Capturing carbon dioxide and storing it safely underground, along with using renewables and other strategies, helps combat climate change

March 31, 2022

2022-03-31 News Card@2x
Advancing the deployment of direct-air capture and other carbon dioxide removal approaches will be critical to meeting net-zero emissions targets and addressing the global climate crisis. Credit: Department of Energy

As the urgency increases to head off the worst effects of climate change, the airwaves and internet are buzzing with talk about how carbon capture and storage support various strategies to keep excess carbon dioxide out of the atmosphere.

What’s often missing from the discussion, though, is the science of how it works and how capturing and storing CO2 can make a huge difference as the economy shifts from dependence on oil and gas to renewable alternatives, which won’t happen overnight.

“The fact is, carbon capture and storage underpin just about every path to reining-in climate change and achieving the International Panel on Climate Change goal to limit global temperature increases to 1.5 degrees Celsius,” said George Guthrie, a program manager for carbon capture at Los Alamos National Laboratory.

Eventually, renewable energy, such as wind and solar, can produce hydrogen, but carbon capture provides the crucial technology for making the transition while renewables ramp up, Guthrie said.

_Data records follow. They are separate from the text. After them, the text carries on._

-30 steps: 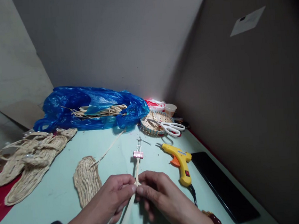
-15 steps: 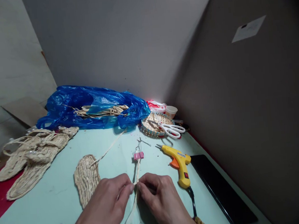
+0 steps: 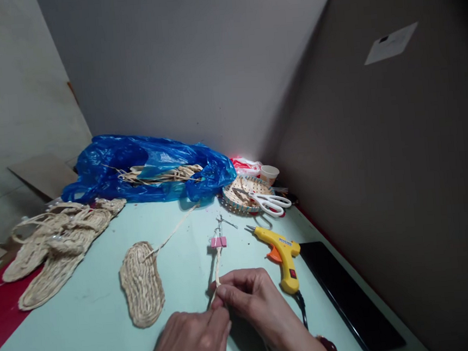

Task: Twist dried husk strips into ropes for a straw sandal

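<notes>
A pale straw braid [image 3: 217,263] hangs down toward me from a pink binder clip [image 3: 218,242], whose wire handles are hooked to a metal piece on the table. My right hand [image 3: 255,304] pinches the braid between thumb and index finger below the clip. Just beneath it, my left hand [image 3: 193,340] is closed with its fingertips close to the right hand's; strands run into this spot, though the left fingers cover them. Left of the braid lies a woven straw sole [image 3: 142,284], a loose strand trailing from it toward the blue bag.
Beyond are a blue plastic bag [image 3: 94,171] holding straw, a round basket [image 3: 236,202] with white-handled scissors [image 3: 271,204], and a paper cup [image 3: 269,173]. A yellow glue gun [image 3: 284,253] and a black flat object [image 3: 347,296] lie right; straw sandals [image 3: 61,256] lie left.
My left hand has dropped down toward me, uncovering the whole sole. The right hand still pinches the braid, its fingers now turned more to the left. The view has shifted slightly.
</notes>
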Tool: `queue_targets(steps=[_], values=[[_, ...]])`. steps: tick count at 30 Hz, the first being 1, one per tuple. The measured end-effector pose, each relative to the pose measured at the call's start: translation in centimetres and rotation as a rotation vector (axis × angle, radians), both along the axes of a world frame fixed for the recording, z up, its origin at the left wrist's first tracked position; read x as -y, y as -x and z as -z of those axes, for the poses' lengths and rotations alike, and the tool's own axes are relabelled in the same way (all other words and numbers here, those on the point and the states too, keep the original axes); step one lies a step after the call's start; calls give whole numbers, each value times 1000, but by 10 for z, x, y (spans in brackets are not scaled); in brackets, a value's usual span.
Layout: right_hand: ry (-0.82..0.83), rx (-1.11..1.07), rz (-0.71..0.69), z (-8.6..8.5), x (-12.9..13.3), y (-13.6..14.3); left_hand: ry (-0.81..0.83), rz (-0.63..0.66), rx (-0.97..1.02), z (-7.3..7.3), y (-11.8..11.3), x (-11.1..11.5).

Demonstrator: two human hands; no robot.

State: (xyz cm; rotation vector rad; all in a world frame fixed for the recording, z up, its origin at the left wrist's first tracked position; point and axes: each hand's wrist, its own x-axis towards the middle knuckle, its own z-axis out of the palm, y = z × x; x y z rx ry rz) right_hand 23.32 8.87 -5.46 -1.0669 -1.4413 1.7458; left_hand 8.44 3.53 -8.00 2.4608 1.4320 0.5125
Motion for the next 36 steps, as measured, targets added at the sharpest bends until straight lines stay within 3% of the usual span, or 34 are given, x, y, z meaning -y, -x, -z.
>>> queue_targets(steps=[4, 6, 8, 10, 15, 23, 28, 33, 36], values=[[-41, 50, 36, -3, 1, 0, 141, -281, 317, -25, 8, -12], [-54, 48, 23, -5, 1, 0, 397, -376, 560, -28, 10, -21], [-57, 43, -4, -5, 1, 0, 771, -349, 810, -24, 8, -29], [-92, 79, -11, -4, 1, -1, 991, -318, 957, -15, 5, -34], [-333, 294, -68, -6, 4, -4, 921, -292, 1005, -4, 5, -34], [-626, 783, -101, -9, 13, -7, 732, -341, 779, -11, 9, -32], [-858, 817, -86, -1, 12, -10, 659, -348, 692, -12, 10, -32], [-1215, 789, 127, 4, 20, -9, 707, -349, 752, -9, 12, -33], [-1387, 760, 144, 12, 26, -5, 775, -383, 782, -14, 11, -33]])
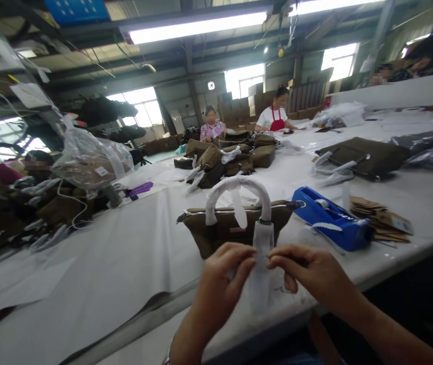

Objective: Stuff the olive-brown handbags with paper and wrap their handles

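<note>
An olive-brown handbag [201, 234] with a zipped top stands on the table in front of me. Its raised rear handle [267, 195] is wrapped in thin white material. A second wrapped strap, in a white wrapping sleeve [262, 268], hangs from the bag's front toward me. My left hand [222, 281] pinches the left edge of this sleeve between thumb and fingertips. At the right edge, my right hand [310, 268] pinches it the same way. The strap inside the sleeve is hidden.
A blue tape dispenser [332, 218] sits right of the bag, beside a stack of brown paper pieces [382, 218]. Several bags [235, 157] are piled farther back; another bag [368, 154] lies right. Two people sit across the table. A plastic-wrapped box [95, 170] is at left.
</note>
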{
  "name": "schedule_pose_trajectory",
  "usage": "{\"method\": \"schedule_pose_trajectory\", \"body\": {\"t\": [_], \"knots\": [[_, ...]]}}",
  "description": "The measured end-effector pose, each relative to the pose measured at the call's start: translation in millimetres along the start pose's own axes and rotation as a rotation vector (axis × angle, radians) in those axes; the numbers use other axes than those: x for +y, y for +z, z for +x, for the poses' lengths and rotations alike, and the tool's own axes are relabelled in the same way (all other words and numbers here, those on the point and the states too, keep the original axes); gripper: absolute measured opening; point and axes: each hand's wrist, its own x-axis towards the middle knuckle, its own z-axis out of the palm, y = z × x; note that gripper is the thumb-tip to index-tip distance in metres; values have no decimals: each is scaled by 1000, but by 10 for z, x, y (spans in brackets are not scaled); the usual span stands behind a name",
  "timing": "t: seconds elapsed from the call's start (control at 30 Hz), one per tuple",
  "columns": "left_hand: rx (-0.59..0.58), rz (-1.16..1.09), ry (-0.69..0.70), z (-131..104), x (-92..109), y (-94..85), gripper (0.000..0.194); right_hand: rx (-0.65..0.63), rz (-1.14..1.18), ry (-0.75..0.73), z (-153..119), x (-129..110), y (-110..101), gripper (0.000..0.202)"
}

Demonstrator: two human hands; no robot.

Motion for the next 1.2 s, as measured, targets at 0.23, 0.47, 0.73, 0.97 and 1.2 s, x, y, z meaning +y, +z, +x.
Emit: {"method": "schedule_pose_trajectory", "body": {"t": [0.23,0.47,0.73,0.97,1.2], "knots": [[337,133,-89,470,-605,-565,25,308,-431,-338,604,-194,331,15],[4,33,-50,734,-755,-731,40,190,-455,-415,1054,-233,629,26],[-127,234,163,812,-656,-867,33,-28,-261,-382,1227,-168,684,23],[62,340,108,598,-649,-977,23,-95,-328,-372,1018,-299,496,18],[411,-65,-107,276,-627,-846,18,-71,-542,-401,647,-15,519,42]]}}
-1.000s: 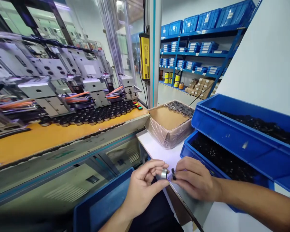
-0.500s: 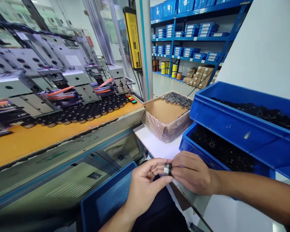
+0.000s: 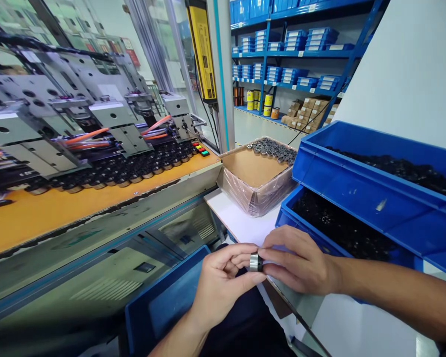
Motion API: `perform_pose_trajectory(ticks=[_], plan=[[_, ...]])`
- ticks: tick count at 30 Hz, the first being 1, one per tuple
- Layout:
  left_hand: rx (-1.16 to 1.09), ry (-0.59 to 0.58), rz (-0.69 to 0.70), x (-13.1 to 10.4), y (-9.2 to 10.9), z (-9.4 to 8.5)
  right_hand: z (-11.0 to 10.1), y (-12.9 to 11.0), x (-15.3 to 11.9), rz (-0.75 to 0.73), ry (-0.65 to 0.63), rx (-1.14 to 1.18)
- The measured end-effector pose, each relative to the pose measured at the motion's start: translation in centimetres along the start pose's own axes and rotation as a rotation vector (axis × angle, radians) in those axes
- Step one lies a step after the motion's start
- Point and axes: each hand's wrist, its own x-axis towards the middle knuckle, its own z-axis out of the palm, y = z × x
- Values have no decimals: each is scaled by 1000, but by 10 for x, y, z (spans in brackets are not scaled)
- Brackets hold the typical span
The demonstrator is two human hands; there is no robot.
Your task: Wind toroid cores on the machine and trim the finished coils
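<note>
Between my two hands, over my lap, is a small metal ring with a black part on its right side (image 3: pixel 255 262). My left hand (image 3: pixel 223 277) is closed on its silver rim, thumb below and fingers above. From the right, my right hand (image 3: pixel 301 260) has its fingertips closed against the black side. Part of the black piece is hidden behind those fingers. To the right, a lower blue bin (image 3: pixel 286 218) holds many small black parts, and a second blue bin (image 3: pixel 371 183) with more black parts rests above it.
A plastic-wrapped cardboard box (image 3: pixel 254 196) with rows of metal rings stands on a white table (image 3: pixel 226 208). On the left, an orange bench (image 3: pixel 78 210) carries rows of black-topped rings before a machine (image 3: pixel 111 116). An empty-looking blue bin (image 3: pixel 167 297) sits low beside my left arm.
My right hand's fingers have spread slightly and shifted on the ring, so more of its silver side shows. The ring has moved a little left. The view has shifted slightly.
</note>
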Motion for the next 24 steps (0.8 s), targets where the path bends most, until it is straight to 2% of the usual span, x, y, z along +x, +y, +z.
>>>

“We can do all of that while maintaining local economies, many of which are based on fossil fuel extraction across the region,” he said. “To make that work we need carbon capture and storage, and we need to stop putting more CO2 into the atmosphere, period.”

Solid foundation in research

Los Alamos and other Department of Energy labs have actively researched carbon capture and storage for decades, including the technology to separate gases from coal and natural-gas plants, take CO2 directly from the atmosphere, and safely store it underground, along with the related geology.

Carbon capture and storage involves two key components, both technically achievable today: capture of CO2 from complex gas mixtures and permanent CO2 storage in underground reservoirs.

“Capture of CO2 at some large industrial sources has been done commercially for decades,” Guthrie said. The technology centers on separating CO2 from other gases as they leave the smokestack. “The DOE has invested in research—including at Los Alamos—to extend CO2 capture technologies to a wider range of operations, such as natural gas power plants and other industrial processes. Commercially available solutions exist today to reduce CO2 emissions from some sources by 90% to 95%.”

These capture technologies can be applied to converting natural gas to low-carbon hydrogen. New technologies go one step further, capturing CO2 directly from the air—a concept born at Los Alamos in the 1990s. Systems are already being tested and deployed commercially today, and the costs are coming down.

The second key component of carbon capture and storage is permanent geologic storage of CO2.

“We know from nature that CO2 can be stored underground for geologic periods. Many of the world’s largest natural deposits of CO2 occur in the intermountain West,” Guthrie said.

One such example is McElmo Dome, a geologic reservoir in southwest Colorado that has naturally accumulated more than 1 billion tons of CO2. Research by Los Alamos, Sandia National Laboratories, New Mexico Tech and others has found reservoirs across the nation that could sequester hundreds of billions of tons or more. For comparison, annual emissions in the United States are around 6 to 7 billion tons.

Moving to action under the I-WEST initiative

Moving from research on carbon capture and storage to deployment has gained momentum under the Intermountain West Energy & Transitions initiative. With sponsorship by the DOE, Los Alamos National Laboratory is leading this broadly inclusive initiative that brings together states, regional universities and colleges, research institutions, local communities and Native American nations to create a sustainable-energy economy.

Through a place-based approach using workshops and other outreach that puts people first, I-WEST is learning about stakeholders’ unique concerns and needs regarding jobs, energy use and environmental stewardship. From that input, I-WEST will develop a roadmap to a carbon-neutral economy in the region. It’s already clear that carbon capture and storage will be a key piece of that roadmap.